Suma de datos de una matriz basada en otra matriz en Numpy

Tengo dos matrices numpy 2D (simplificadas en este ejemplo con respecto al tamaño y contenido) con tamaños idénticos.

Una matriz de identificación:

1 1 1 2 2 1 1 2 2 5 1 1 2 5 5 1 2 2 5 5 2 2 5 5 5 

y una matriz de valores:

 14.8 17.0 74.3 40.3 90.2 25.2 75.9 5.6 40.0 33.7 78.9 39.3 11.3 63.6 56.7 11.4 75.7 78.4 88.7 58.6 79.6 32.3 35.3 52.5 13.3 

Mi objective es contar y sumr los valores de la segunda matriz agrupados por los ID de la primera matriz:

 1: (8, 336.8) 2: (9, 453.4) 5: (8, 402.4) 

Puedo hacer esto en un bucle for pero cuando las matrices tienen tamaños en miles en lugar de solo 5×5 y miles de ID únicas, lleva mucho tiempo procesarlo.

¿Tiene numpy un método inteligente o una combinación de métodos para hacer esto?

Este es un enfoque vectorizado para obtener los recuentos de ID y valores sumdos ID-based para el value con una combinación de np.unique y np.bincount

 unqID,idx,IDsums = np.unique(ID,return_counts=True,return_inverse=True) value_sums = np.bincount(idx,value.ravel()) 
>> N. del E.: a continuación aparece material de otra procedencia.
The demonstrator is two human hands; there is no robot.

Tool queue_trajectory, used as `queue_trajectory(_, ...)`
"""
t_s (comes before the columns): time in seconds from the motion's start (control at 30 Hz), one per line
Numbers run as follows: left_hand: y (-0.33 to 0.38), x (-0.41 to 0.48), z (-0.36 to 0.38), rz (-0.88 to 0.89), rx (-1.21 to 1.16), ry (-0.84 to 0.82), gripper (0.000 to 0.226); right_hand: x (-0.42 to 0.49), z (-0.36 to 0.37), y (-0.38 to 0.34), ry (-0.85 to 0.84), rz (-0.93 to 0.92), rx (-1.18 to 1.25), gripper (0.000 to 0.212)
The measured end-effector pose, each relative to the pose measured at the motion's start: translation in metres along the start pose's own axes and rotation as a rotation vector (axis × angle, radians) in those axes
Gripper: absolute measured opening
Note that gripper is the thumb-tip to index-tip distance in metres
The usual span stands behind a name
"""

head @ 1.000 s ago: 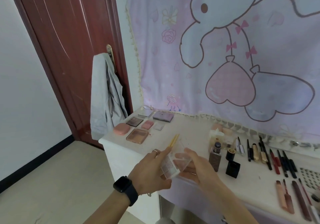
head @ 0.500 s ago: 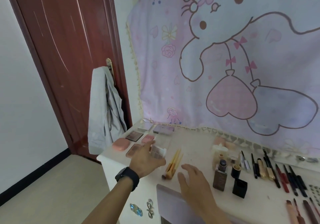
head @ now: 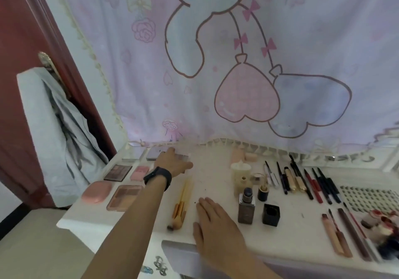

Para obtener la salida final como un diccionario, puede utilizar la comprensión de bucle para recostackr los valores sumdos, como así:

 {i:(IDsums[itr],value_sums[itr]) for itr,i in enumerate(unqID)} 

Ejecución de la muestra

 In [86]: ID Out[86]: array([[1, 1, 1, 2, 2], [1, 1, 2, 2, 5], [1, 1, 2, 5, 5], [1, 2, 2, 5, 5], [2, 2, 5, 5, 5]]) In [87]: value Out[87]: array([[ 14.8, 17. , 74.3, 40.3, 90.2], [ 25.2, 75.9, 5.6, 40. , 33.7], [ 78.9, 39.3, 11.3, 63.6, 56.7], [ 11.4, 75.7, 78.4, 88.7, 58.6], [ 79.6, 32.3, 35.3, 52.5, 13.3]]) In [88]: unqID,idx,IDsums = np.unique(ID,return_counts=True,return_inverse=True) ...: value_sums = np.bincount(idx,value.ravel()) ...: In [89]: {i:(IDsums[itr],value_sums[itr]) for itr,i in enumerate(unqID)} Out[89]: {1: (8, 336.80000000000001), 2: (9, 453.40000000000003), 5: (8, 402.40000000000003)} 

Esto es posible con una combinación de algunos métodos simples:

  1. usa numpy.unique para encontrar cada ID
  2. crear una máscara booleana para cada ID
  3. sumr los 1s en la máscara (conteo) y los valores donde la máscara es 1

Esto puede verse así:

 import numpy as np ids = np.array([[1, 1, 1, 2, 2], [1, 1, 2, 2, 5], [1, 1, 2, 5, 5], [1, 2, 2, 5, 5], [2, 2, 5, 5, 5]]) values = np.array([[14.8, 17.0, 74.3, 40.3, 90.2], [25.2, 75.9, 5.6, 40.0, 33.7], [78.9, 39.3, 11.3, 63.6, 56.7], [11.4, 75.7, 78.4, 88.7, 58.6], [79.6, 32.3, 35.3, 52.5, 13.3]]) for i in np.unique(ids): # loop through all IDs mask = ids == i # find entries that match current ID count = np.sum(mask) # number of matches total = np.sum(values[mask]) # values of matches print('{}: ({}, {:.1f})'.format(i, count, total)) #print result # Output: # 1: (8, 336.8) # 2: (9, 453.4) # 5: (8, 402.4) 

El paquete numpy_indexed (descargo de responsabilidad: soy su autor) tiene una funcionalidad para resolver este tipo de problemas de una manera elegante y vectorizada:

 import numpy_indexed as npi group_by = npi.group_by(ID.flatten()) ID_unique, value_sums = group_by.sum(value.flatten()) ID_count = groupy_by.count 

Nota: si desea calcular la sum y el recuento para calcular una media, también hay group_by.mean; además de muchas otras funcionalidades útiles.